*The task*.
Please repeat exactly the lines from the one containing "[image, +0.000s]" through the last line of the records, both included, and nothing else, leaving out any pictures.

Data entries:
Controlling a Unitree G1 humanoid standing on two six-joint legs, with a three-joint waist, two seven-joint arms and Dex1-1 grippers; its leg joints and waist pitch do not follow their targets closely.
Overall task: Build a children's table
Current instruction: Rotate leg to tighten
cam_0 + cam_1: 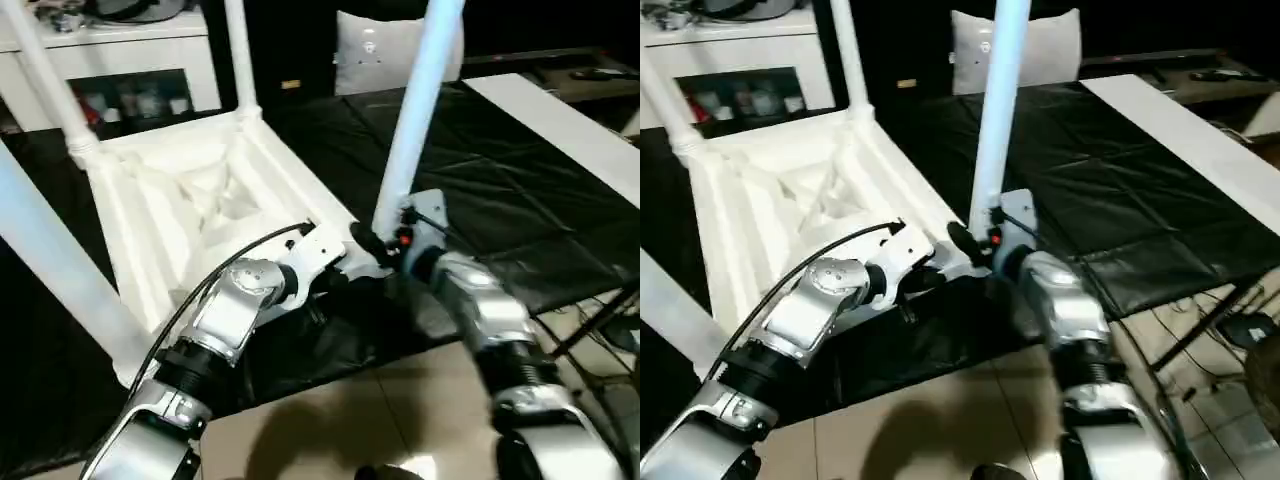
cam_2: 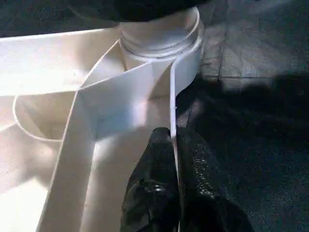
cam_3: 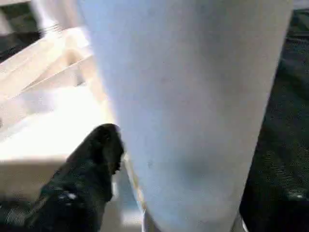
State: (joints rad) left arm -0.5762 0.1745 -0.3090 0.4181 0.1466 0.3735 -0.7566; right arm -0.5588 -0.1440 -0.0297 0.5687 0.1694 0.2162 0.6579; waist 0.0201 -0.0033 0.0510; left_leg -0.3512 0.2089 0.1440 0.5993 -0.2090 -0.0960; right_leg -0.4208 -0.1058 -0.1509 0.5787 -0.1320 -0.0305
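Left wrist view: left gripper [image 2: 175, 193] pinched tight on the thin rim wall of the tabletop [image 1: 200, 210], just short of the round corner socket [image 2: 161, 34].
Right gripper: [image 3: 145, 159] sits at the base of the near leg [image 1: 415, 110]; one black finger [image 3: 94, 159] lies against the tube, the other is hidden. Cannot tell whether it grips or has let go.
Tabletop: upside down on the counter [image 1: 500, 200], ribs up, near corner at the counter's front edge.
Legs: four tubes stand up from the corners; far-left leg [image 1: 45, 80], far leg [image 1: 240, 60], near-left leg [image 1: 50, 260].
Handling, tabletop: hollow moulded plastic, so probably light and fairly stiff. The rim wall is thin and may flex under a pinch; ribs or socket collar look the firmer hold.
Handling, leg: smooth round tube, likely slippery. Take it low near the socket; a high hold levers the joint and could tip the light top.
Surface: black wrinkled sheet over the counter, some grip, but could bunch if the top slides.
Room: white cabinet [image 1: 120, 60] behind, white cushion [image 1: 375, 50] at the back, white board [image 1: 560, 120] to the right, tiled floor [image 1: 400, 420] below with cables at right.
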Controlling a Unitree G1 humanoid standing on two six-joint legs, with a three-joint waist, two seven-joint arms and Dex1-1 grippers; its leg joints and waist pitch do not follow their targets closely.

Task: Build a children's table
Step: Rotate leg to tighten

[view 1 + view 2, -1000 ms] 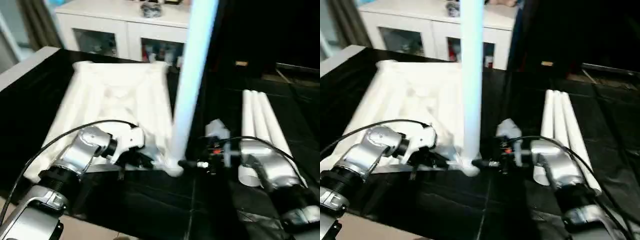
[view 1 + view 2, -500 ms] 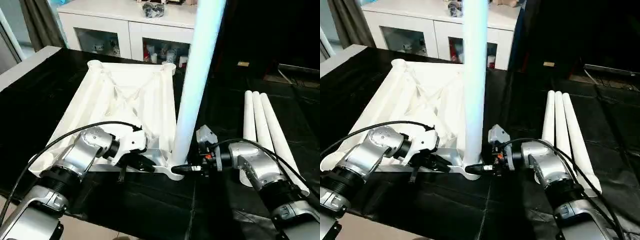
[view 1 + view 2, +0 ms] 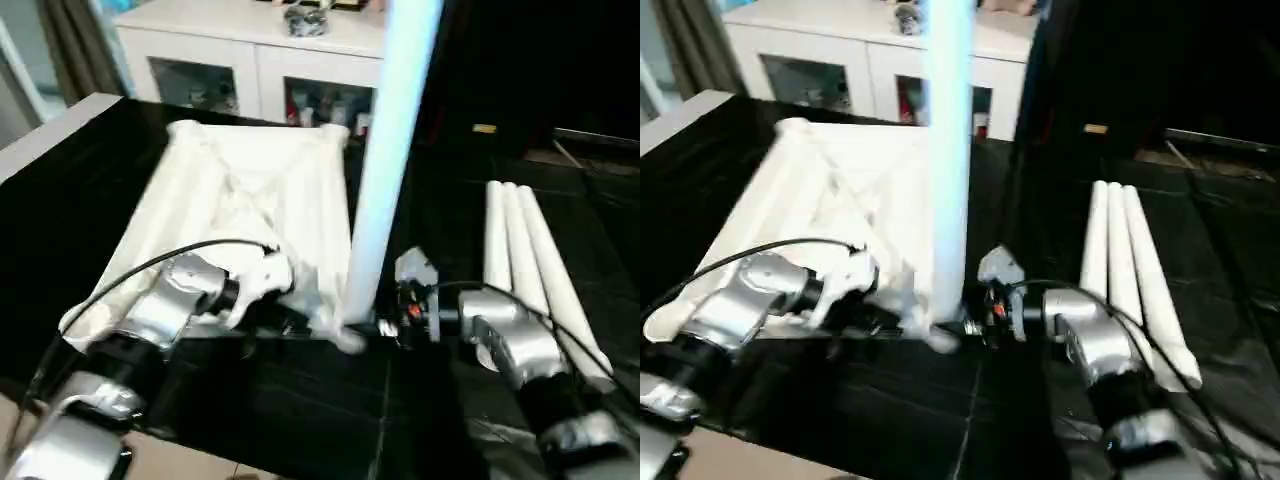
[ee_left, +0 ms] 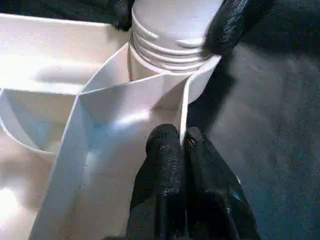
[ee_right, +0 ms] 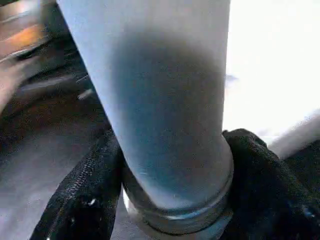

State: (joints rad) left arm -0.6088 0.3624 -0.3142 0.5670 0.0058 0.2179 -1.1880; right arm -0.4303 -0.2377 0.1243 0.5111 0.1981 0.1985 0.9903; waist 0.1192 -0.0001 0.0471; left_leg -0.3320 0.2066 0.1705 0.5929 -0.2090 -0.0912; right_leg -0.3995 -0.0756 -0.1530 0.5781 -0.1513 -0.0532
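Seating the first leg (image 3: 385, 160) upright in the near corner socket (image 4: 172, 65) of the upturned tabletop (image 3: 245, 215). My right gripper (image 5: 170, 165) clasps the leg's base; my left gripper (image 4: 175, 150), fingers pressed together, pinches a rib beside the socket. Next, I judge: twist the leg home while steadying. Three spare legs (image 3: 525, 255) lie alongside.

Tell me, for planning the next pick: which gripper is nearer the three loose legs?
Right. The right gripper clasps the upright leg beside the loose legs; the left gripper is beyond it.

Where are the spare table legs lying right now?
Three spare legs lie side by side on the black surface, on the robot's right, beyond its right hand.
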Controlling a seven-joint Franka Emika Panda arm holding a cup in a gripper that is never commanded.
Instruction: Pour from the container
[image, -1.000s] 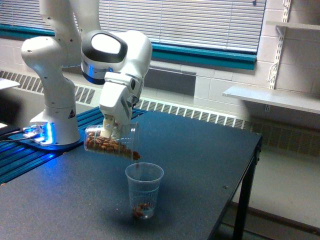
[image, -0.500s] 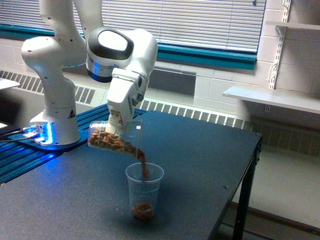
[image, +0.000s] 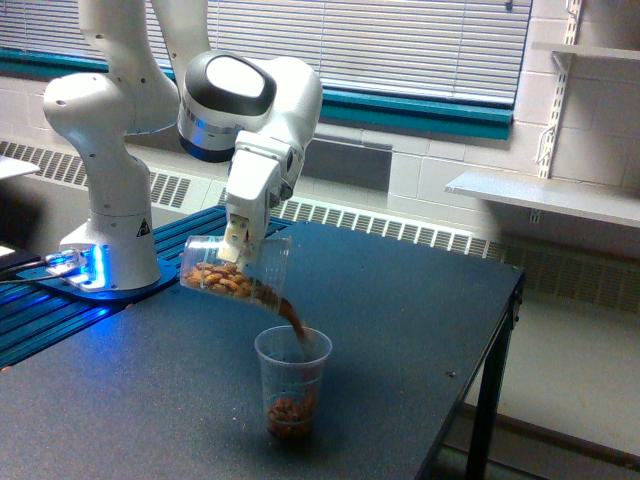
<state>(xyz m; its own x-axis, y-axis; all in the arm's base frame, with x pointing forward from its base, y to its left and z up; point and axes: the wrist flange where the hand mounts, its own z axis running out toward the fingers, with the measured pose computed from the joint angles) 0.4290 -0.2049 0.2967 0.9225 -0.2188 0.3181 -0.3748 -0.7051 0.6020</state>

*Answer to this task*.
[image, +0.000s] 
<state>(xyz m; its own x-axis, y-axis; all in the arm's base frame, with x pointing forward from its base, y to its left and z up; point and axes: the wrist flange where the hand mounts, its own z axis running out toward the fingers, with the measured pose computed from the joint angles) 0.4290 -0.2049 0.2967 0.9225 -0.2188 0.3181 -0.3748 -0.7051 0.6020</state>

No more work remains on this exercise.